(Items from a data source)
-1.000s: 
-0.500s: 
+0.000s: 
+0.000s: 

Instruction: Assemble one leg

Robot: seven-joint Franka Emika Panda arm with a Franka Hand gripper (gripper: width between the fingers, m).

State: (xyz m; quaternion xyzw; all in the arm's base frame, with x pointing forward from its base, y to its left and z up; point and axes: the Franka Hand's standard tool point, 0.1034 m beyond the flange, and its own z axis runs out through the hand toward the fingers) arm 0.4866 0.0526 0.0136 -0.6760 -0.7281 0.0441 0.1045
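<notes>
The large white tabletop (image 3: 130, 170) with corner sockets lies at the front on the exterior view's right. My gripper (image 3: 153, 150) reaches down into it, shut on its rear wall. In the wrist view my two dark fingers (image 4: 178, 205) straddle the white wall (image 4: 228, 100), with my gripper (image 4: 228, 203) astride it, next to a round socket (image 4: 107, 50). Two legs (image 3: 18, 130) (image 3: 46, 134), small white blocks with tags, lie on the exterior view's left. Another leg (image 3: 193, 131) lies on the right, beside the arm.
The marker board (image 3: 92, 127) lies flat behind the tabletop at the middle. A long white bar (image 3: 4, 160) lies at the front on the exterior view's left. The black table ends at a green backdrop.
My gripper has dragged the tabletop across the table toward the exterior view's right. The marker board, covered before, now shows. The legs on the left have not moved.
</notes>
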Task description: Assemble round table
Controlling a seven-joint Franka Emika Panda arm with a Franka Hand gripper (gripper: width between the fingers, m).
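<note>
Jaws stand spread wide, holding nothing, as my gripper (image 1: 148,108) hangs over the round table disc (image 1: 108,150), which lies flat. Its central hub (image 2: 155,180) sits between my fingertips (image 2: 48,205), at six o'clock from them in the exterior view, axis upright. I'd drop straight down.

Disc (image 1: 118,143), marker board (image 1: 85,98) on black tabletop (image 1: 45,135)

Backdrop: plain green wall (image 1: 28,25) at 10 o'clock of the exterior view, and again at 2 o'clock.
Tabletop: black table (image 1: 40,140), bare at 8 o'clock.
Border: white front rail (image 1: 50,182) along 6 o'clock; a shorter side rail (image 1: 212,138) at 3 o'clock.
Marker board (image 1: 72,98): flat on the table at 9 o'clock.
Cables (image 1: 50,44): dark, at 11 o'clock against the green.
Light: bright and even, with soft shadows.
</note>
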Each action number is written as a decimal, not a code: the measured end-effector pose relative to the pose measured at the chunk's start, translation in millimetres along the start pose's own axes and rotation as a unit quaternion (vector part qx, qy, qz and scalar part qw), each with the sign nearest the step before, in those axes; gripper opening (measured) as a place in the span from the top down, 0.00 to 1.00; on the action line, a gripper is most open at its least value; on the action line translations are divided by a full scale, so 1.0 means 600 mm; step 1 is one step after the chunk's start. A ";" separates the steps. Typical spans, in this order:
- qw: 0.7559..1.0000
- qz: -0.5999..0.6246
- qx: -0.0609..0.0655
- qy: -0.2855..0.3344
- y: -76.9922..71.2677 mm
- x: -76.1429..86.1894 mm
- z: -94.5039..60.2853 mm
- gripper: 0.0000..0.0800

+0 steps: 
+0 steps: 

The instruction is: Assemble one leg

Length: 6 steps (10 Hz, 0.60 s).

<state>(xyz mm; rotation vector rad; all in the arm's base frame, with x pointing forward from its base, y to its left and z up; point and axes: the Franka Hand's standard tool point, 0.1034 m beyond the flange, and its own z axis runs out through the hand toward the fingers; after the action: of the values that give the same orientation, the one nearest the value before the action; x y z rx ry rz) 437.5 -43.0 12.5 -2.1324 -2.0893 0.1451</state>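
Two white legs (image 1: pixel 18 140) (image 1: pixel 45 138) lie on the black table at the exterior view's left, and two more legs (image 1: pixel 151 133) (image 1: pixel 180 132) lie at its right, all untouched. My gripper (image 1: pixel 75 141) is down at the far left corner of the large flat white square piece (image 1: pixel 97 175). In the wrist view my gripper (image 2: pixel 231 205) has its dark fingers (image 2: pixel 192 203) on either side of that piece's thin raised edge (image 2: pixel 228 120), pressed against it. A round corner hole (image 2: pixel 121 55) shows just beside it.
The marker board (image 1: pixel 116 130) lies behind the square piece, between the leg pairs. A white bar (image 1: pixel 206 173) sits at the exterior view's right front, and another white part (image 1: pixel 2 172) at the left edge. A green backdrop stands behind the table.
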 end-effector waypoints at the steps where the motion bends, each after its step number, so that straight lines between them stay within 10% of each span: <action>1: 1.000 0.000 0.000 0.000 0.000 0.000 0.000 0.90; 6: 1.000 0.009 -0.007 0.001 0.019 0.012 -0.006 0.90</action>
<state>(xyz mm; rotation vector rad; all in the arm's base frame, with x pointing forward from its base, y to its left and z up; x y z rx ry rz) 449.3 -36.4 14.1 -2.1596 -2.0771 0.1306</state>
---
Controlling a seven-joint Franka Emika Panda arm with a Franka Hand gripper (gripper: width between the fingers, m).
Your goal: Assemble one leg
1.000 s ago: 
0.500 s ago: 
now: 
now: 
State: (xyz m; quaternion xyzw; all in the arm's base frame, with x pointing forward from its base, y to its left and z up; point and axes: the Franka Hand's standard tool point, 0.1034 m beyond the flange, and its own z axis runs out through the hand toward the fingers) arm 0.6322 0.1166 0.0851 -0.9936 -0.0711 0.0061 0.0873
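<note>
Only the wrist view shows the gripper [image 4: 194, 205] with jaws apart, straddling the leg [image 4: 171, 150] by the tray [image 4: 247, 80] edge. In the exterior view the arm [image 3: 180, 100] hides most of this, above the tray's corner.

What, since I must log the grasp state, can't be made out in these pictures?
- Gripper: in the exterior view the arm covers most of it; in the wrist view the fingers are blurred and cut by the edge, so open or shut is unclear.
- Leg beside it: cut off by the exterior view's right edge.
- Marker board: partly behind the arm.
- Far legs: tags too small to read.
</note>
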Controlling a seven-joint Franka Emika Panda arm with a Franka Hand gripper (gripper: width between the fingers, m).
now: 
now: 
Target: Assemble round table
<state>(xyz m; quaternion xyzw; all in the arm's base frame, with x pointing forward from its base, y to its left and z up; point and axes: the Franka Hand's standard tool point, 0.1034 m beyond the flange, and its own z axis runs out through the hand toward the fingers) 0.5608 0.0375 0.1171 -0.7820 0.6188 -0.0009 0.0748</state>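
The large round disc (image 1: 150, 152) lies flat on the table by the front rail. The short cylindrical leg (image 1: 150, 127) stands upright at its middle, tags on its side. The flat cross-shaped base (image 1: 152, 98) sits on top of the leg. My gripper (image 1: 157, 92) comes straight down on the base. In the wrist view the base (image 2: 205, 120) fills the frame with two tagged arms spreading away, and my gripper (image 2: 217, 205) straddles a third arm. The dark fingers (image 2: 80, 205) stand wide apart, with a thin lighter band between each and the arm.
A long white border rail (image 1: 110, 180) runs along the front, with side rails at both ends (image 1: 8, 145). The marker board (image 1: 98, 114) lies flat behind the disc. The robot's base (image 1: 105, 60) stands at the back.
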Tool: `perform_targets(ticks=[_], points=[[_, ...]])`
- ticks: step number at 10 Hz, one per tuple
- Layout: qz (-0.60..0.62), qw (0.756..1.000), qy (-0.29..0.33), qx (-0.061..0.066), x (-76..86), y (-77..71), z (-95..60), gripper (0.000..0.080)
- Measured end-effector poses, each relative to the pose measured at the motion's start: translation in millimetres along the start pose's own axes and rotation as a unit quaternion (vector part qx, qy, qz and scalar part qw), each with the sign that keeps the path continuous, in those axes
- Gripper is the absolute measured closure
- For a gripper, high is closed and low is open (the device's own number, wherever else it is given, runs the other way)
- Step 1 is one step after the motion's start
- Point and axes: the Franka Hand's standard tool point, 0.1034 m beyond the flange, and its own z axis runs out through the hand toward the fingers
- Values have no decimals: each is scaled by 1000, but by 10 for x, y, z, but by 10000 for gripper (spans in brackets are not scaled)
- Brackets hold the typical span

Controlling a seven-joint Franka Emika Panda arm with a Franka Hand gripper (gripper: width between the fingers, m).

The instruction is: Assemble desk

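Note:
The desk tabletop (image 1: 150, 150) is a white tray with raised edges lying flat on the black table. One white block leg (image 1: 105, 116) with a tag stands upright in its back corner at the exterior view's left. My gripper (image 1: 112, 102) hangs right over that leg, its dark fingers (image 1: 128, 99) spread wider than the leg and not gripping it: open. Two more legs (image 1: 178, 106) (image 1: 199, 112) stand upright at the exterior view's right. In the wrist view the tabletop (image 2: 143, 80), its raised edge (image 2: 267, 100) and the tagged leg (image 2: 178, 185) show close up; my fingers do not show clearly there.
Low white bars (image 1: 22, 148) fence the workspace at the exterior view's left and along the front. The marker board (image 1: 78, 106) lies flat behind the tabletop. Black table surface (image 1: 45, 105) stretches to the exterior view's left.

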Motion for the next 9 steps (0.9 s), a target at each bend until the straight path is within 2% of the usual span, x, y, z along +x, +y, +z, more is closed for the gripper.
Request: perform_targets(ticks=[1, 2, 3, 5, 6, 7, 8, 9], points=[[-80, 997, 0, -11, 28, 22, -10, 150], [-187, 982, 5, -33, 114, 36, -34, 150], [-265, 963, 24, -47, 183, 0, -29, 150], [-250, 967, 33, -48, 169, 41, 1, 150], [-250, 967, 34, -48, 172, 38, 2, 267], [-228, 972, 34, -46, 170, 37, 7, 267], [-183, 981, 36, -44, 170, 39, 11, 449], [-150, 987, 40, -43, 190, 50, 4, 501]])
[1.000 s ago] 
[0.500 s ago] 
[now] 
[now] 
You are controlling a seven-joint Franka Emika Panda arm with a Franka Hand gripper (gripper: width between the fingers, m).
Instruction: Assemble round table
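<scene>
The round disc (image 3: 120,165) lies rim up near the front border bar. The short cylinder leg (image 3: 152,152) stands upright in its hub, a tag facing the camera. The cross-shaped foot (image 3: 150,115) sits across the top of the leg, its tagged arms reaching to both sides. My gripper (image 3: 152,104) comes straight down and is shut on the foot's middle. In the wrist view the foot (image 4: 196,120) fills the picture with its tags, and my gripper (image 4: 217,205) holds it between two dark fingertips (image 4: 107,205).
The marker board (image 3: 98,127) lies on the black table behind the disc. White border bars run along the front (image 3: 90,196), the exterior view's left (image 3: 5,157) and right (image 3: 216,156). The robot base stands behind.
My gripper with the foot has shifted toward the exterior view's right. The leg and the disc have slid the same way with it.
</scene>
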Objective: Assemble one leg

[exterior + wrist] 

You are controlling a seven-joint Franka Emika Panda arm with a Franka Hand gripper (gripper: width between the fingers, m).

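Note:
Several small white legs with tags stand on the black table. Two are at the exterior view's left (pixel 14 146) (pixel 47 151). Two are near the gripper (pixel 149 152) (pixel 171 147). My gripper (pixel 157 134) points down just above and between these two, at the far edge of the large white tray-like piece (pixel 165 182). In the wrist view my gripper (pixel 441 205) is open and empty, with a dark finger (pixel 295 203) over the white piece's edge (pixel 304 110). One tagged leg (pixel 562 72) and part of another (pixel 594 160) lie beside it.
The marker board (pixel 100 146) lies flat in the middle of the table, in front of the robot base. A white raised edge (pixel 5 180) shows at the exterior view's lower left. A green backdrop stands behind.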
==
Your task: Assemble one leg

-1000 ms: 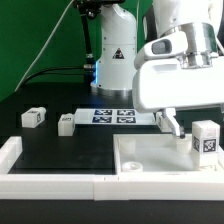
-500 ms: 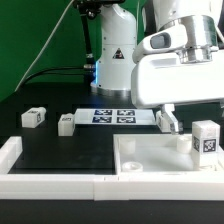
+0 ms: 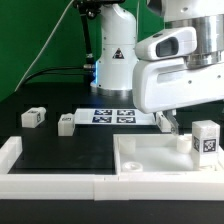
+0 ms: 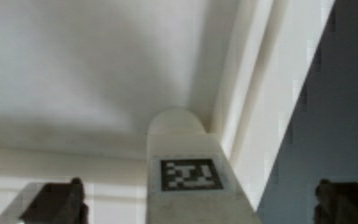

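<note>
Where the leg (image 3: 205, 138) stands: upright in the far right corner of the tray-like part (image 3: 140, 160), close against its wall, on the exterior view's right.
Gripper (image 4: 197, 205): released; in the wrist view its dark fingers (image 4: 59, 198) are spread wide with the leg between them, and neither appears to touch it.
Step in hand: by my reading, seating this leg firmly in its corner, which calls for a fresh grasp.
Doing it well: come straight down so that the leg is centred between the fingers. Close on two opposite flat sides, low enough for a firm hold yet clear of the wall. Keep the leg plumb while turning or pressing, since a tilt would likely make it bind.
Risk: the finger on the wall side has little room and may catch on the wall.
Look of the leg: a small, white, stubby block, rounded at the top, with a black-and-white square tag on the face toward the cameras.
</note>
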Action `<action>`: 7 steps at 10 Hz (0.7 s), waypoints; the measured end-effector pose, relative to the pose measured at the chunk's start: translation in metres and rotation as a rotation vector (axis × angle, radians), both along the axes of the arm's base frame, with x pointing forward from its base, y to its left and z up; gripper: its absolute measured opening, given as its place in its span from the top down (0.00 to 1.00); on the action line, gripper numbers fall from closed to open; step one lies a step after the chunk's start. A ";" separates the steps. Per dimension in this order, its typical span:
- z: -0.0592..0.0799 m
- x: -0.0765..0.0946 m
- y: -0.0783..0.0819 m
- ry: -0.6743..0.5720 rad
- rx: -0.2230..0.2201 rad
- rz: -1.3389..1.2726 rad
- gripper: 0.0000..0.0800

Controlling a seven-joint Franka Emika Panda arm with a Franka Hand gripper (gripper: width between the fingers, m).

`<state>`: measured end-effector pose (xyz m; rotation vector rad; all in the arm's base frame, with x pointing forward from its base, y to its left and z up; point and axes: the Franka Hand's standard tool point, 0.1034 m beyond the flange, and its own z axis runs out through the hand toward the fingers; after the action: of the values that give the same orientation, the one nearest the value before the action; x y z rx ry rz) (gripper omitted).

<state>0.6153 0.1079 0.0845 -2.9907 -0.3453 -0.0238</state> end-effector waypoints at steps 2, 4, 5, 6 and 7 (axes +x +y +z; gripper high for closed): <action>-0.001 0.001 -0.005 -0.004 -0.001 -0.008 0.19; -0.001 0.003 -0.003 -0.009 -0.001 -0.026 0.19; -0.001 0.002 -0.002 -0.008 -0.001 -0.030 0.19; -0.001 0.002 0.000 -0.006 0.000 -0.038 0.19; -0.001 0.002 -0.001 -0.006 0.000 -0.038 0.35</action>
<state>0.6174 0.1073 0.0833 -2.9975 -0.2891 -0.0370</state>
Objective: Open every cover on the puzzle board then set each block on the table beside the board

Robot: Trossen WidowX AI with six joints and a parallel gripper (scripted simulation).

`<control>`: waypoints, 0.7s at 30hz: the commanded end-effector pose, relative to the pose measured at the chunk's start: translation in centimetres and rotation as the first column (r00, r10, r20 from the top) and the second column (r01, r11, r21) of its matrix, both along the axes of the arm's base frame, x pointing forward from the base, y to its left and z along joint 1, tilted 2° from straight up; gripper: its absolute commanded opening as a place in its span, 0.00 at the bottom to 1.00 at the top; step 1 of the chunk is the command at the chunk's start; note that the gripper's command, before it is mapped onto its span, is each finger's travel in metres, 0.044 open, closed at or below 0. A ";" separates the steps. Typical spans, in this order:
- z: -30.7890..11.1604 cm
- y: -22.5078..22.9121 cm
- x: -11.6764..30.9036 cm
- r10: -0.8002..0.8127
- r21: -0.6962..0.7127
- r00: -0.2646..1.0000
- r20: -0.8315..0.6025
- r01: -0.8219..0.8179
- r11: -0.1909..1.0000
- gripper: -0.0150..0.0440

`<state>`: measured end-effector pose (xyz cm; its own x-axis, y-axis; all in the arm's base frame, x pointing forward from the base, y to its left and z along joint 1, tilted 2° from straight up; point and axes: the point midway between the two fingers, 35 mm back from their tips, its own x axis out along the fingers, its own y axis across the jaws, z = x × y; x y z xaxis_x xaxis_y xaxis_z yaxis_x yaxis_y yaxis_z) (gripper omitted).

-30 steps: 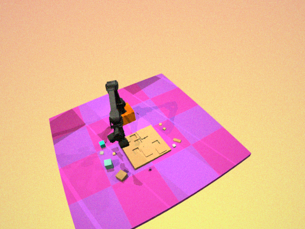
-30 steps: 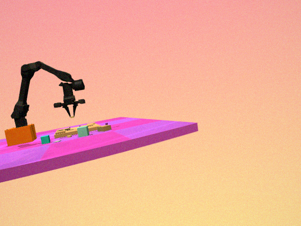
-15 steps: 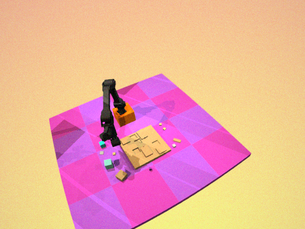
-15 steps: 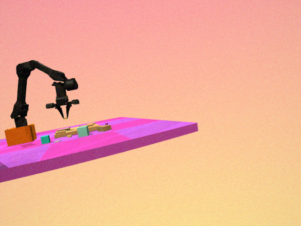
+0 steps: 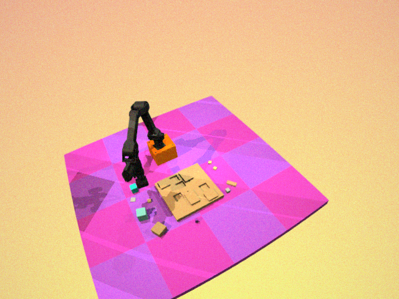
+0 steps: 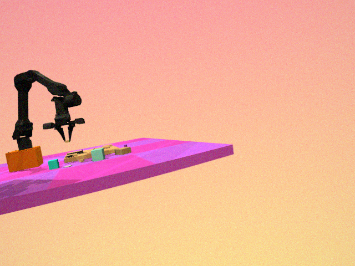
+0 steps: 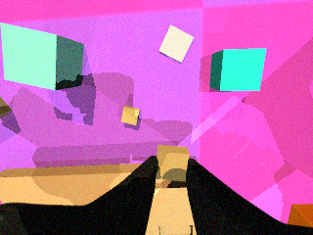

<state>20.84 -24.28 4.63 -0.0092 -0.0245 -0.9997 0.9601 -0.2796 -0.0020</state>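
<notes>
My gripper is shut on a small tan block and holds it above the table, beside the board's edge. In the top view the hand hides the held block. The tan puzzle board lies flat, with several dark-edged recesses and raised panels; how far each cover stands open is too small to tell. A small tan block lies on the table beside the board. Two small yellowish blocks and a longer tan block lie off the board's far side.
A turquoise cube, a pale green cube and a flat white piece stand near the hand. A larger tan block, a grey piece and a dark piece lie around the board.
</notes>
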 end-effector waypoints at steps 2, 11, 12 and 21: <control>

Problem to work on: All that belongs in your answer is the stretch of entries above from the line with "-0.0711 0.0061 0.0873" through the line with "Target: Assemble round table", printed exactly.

Result of the task:
State: (xyz m; quaternion xyzw; all in the arm's base frame, with x pointing forward from its base, y to its left and z up; point and axes: the Franka Hand's standard tool point, 0.1034 m beyond the flange, and its own z axis runs out through the hand toward the fingers) arm 0.6322 0.1166 0.0851 -0.9936 -0.0711 0.0061 0.0873
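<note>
Only the wrist view shows the gripper [image 4: 194, 205] with jaws apart, straddling the leg [image 4: 171, 150] by the tray [image 4: 247, 80] edge. In the exterior view the arm [image 3: 180, 100] hides most of this, above the tray's corner.

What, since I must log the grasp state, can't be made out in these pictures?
- Gripper: in the exterior view the arm covers most of it; in the wrist view the fingers are blurred and cut by the edge, so open or shut is unclear.
- Leg beside it: cut off by the exterior view's right edge.
- Marker board: partly behind the arm.
- Far legs: tags too small to read.
</note>
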Controlling a seven-joint Franka Emika Panda arm with a Franka Hand gripper (gripper: width between the fingers, m).
now: 
now: 
Target: Assemble round table

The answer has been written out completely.